Adopting a more economical approach
Over a third (36%) say they are overspending because they want to make the most of the once-in-a-lifetime event. On average, couples exceed their budget spend by an additional £5,034.
The data also reveals that one in five Britons spend over £25,000 on their wedding celebrations, with 7% spending more than £50,000. However, 17% of respondents are sticking to a budget of less than £5,000 by adopting a more economical approach. Some couples even decide to have a smaller wedding or make cutbacks to save money.
Top wedding trends and cost-saving behaviours identified in the report
More than 90% of couples take a DIY approach to at least one aspect of their wedding. This includes making their wedding stationery, decorations and flower arrangements, and even asking friends or family members to officiate the ceremony.
Photography and social media
One in ten couples feel pressured to spend more on photography and videography due to social media influences. While some couples create a wedding hashtag and encourage guests to share images, others discourage social media posting on the day or even ban smartphones altogether.

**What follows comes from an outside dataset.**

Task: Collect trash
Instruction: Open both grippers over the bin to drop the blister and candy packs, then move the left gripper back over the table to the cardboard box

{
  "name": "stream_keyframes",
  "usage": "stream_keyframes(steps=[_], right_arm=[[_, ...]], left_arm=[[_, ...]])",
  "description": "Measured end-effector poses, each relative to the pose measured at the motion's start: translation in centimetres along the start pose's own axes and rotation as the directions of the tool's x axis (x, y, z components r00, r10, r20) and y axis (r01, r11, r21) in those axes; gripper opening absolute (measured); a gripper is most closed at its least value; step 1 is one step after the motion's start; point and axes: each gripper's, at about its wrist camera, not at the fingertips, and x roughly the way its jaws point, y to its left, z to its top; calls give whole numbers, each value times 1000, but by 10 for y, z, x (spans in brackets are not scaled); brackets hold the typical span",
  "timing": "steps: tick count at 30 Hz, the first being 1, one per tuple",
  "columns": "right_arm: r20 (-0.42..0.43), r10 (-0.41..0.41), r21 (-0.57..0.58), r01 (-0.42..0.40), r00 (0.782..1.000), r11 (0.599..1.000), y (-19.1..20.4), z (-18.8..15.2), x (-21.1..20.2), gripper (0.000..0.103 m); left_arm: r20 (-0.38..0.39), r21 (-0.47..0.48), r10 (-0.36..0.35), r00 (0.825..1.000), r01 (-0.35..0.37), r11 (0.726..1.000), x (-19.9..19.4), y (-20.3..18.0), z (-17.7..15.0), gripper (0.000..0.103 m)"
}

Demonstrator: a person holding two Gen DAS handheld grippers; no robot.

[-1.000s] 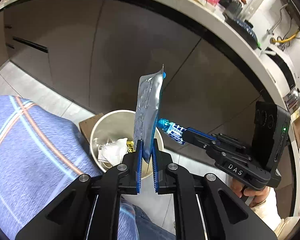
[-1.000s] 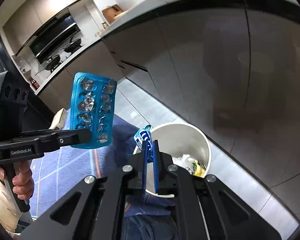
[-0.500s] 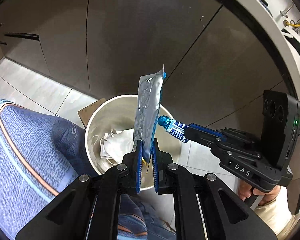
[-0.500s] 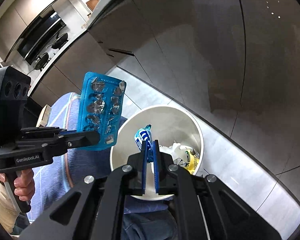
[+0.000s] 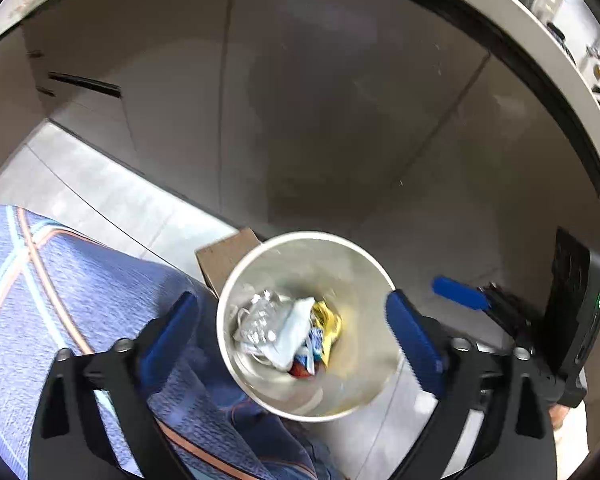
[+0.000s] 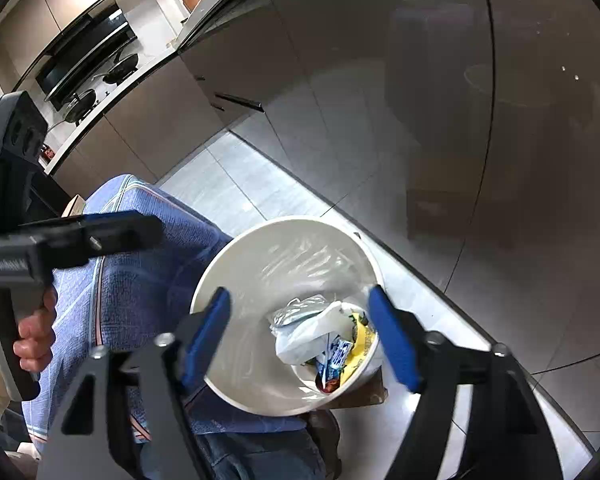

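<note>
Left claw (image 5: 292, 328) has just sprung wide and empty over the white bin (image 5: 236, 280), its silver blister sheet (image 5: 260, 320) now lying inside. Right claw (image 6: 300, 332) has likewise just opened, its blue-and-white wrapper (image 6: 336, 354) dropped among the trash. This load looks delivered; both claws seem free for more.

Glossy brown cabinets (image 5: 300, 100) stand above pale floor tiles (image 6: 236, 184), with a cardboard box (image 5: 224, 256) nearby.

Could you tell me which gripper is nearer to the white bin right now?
Neither clearly. The left gripper hangs open above the white bin, its jaws straddling the rim, and the right gripper hangs open above it too.
</note>
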Motion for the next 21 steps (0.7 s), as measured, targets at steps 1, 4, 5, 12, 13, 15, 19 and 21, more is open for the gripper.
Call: stream_keyframes(steps=[1,4,5,12,13,15,19,21], right_arm=[[2,3,-4,-3,1000,1000,1,-1,-1,91],[1,6,-22,-6,1000,1000,6,-1,-2,100],[1,3,-26,-3,1000,1000,6,-2,-3,100],[9,21,-16,-21,1000,1000,11,1,-12,100],[9,24,-16,-24,1000,1000,13,3,-14,100],[13,31,-23,-31,999,999,18,5,-18,100],[26,49,-38,-48,998,998,28,7,-27,100],[28,61,-46,-60,998,997,34,8,-30,100]], left_arm=[[14,-11,5,1000,-5,1000,-3,2,2,94],[37,-50,15,999,-14,999,-12,9,4,94],[41,-66,23,999,-20,998,-14,12,4,94],[75,-94,60,995,-53,994,-41,8,2,94],[80,-94,61,995,-54,994,-46,7,2,94],[90,-96,69,994,-60,994,-54,5,1,94],[112,-101,102,988,-90,991,-74,5,0,94],[137,-112,130,982,-115,987,-88,10,-3,94]])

Social media plays a key role in proposals as well. A quarter of respondents updated their social networks within 24 hours of getting engaged, and 14% captured the proposal on camera. Some proposals happened in sentimental locations or abroad; on average, Britons spend £1,397 on an engagement ring.
Wedding attire is one aspect where couples are willing to spend more. The data shows increased spending per individual at bridalwear and groomswear retailers. However, 20% of brides opt for high-street dresses instead of designer brands, and 13% buy pre-loved wedding outfits.
Eco-weddings are chosen by 11% of couples, making sustainable choices to reduce costs. This includes using paperless invites, renting decorations, buying second-hand wedding attire, going single-use plastic-free and using flower petals or natural confetti. Some couples also plan to sell items from the day to recoup costs.
Around 31% of couples prioritise spending on music, with 71% hiring entertainment for their wedding. Additionally, 18% of couples opt to have a live wedding singer perform, while 7% opt for a ‘silent disco’ experience. Some couples also take a DIY approach to music and entertainment by playing, performing or asking a friend to help.
The rise of the ‘sten’ do
Around 11% of couples plan joint stag and hen parties, merging the traditional separate celebrations into one event. This helps to make the celebration more economical and fits within the budget.
Frugal flower buying
Many couples are finding ways to save on floral arrangements. About 22% of couples make DIY flower arrangements, while 19% opt for cost-efficient displays using native or in-season flowers. Some couples are even turning to wholesalers or supermarkets for their flowers.
Couples get financial help from various sources to afford their dream wedding. Three out of ten couples receive financial support from their parents, while 33% save by cutting back on spending leading up to the wedding. Some couples choose to have a more prolonged engagement to save more, and 17% take on side hustles or second jobs to boost their wedding fund.
Limited open bar
Only 16% of couples offer an open bar at their wedding, signalling a shift towards more cost-conscious choices regarding wedding expenses.
These trends and behaviours reflect the changing landscape of weddings in 2023, where couples find creative ways to manage costs while creating memorable and enjoyable celebrations.
 The consumer confidence survey was carried out between 29 June and 10 July 2023 by Opinium Research on behalf of Barclays. 1,000 UK adult respondents were engaged or married in the last 12 months.